Massenmedien-Aufführungen – Nachrichtensprecher im Radio, Filmstars, Fernsehstars, Musiker auf Platte – sind die dominante Form kulturellen Ausdrucks in diesem Jahrhundert. Es ist nur natürlich, wenn sich Künstler dieser neuen Medien bedienen. Und so sind tatsächlich viele junge Künstler mehr von Hollywood beeinflußt als von der Geschichte der Malerei. Die Ausstrahlung einer eigenen Sendung im Radio ist häufig ein Weg, der Kunstwelt überhaupt aus dem Wege zu gehen und direkt mit einem wesentlich größeren Publikum in Kontakt zu treten.
Radiokunst kann vom Wert her nicht gemessen werden. Radiokunst hat einen kulturellen Wert, aber keinen Marktwert. Und dennoch, die Radiokunst steht für das Heraufdämmern einer Ökonomie der Ideen. Kunst ist nicht mehr wertvoll und exklusiv. Die Kunst, für die die Leute so viel zahlen, ist wertlos geworden. Sie wird ihren Wert nicht halten, jedenfalls nicht so wie früher. In zukünftigen Krisenzeiten werden die Leute nicht mehr Kunst kaufen, sie werden Radio hören.
Radio ist spontan. Radio ist frei. Radio hört niemals auf. Die Erdatmosphäre erzeugt ihre eigenen Radiosignale. Radio geht jederzeit ganz durch ihren Körper.RADIOVISION Radio ist unser Fenster ins Universum. Denken Sie nur an das Radioteleskop. Welche Art von Geräusch macht es? Könnten wir ein Radioteleskop über den Äther aussenden? Ja. Wir können die Klänge eines Radioteleskops präsentieren. Ein Radioteleskop ist ein Radio zum Sehen. Es ist ein Radio in der Form eines Teleskops. Radio ist visuelle Kunst. Wie in der konzeptuellen Kunst hängt seine Vitalität vom Bild im Kopf des Betrachters ab. Radiokunst – ein junges Medium von großer emotionaler Stärke – bewohnt diesen Nexus der Sinne. Ihre wahre Natur, die wir erst zu definieren beginnen, wird klarlegen, daß die Perzeption eine aktive Kraft ist. Doch ihre Existenz hat die Perzeption bereits verändert.

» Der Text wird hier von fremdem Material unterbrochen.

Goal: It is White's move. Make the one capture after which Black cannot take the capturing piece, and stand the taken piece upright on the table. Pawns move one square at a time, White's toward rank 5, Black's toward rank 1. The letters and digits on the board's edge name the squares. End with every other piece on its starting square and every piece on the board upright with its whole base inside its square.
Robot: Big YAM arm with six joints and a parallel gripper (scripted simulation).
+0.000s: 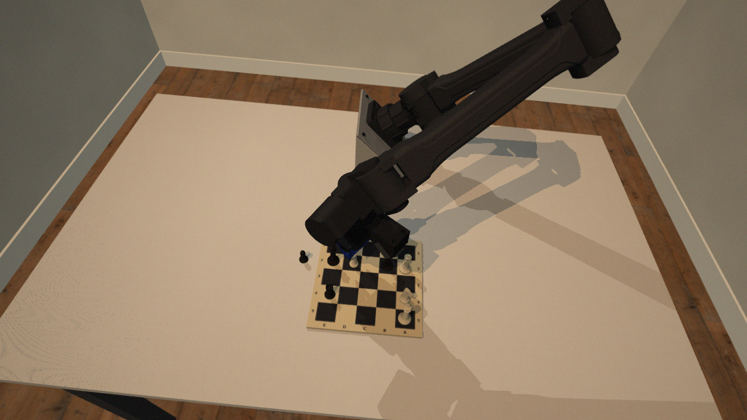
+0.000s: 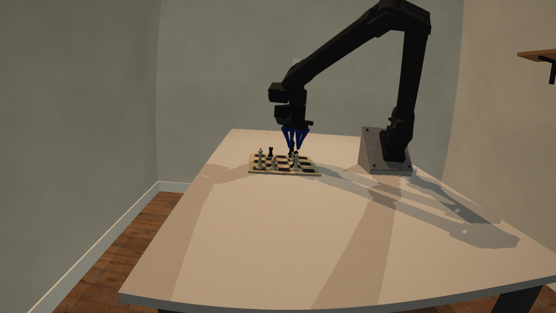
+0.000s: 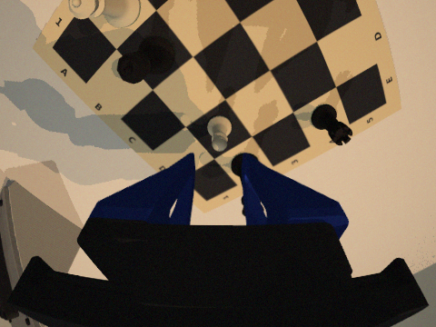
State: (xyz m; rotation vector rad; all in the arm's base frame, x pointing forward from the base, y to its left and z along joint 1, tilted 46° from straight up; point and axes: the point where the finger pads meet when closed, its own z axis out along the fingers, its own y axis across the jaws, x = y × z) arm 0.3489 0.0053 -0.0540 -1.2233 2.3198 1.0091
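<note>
The gripper (image 3: 218,159) hung over the far edge of the board (image 1: 365,328), pointing straight down. Its blue fingers stood partly apart with nothing between them. In the wrist view the head of a black piece (image 3: 242,163) showed right by one fingertip, outside the gap, and I could not tell whether they touched. A white pawn (image 3: 218,130) stood upright on a dark square just beyond the tips.

Above the gripper the wrist was vertical. The forearm sloped up and back to a high elbow, and the upper arm dropped to the grey base (image 2: 369,153) at the far side of the table (image 2: 272,233).

A black pawn (image 1: 303,256) stood upright on the table, long axis vertical, just left of the board's far-left corner and clear of its edge.

On the board, another black piece (image 1: 329,291) stood upright in the left column. White pieces (image 1: 405,315) lined the right column.
</note>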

Radiokunst ist nicht Tanz. Radiokunst ist nicht Musik. Radiokunst ist nicht Dichtung. Radiokunst ist ein Meta-Medium, sie trägt andere Medien. Radiokunst ist immer Zusammenarbeit. Rrrrrrrrrrrrrrrrradio Librrrrrrrrrrrrrrrrrrrrrrrrrrrrre Radio ist wie ein Wasserhahn: Man kann es auf- und abdrehen. Wenn man es abdreht, so folgt immer ein Augenblick der Stille. Radio ist Resonanz. Radio ist eine Form von Magie. Radio ist Telepathie. Radio ist eine Sirene. Radio ist flüchtig. Radio ist subliminal. Radio ist eine Halluzination. Live-Radio ist am besten. Reine Radiokunst ist live und interaktiv.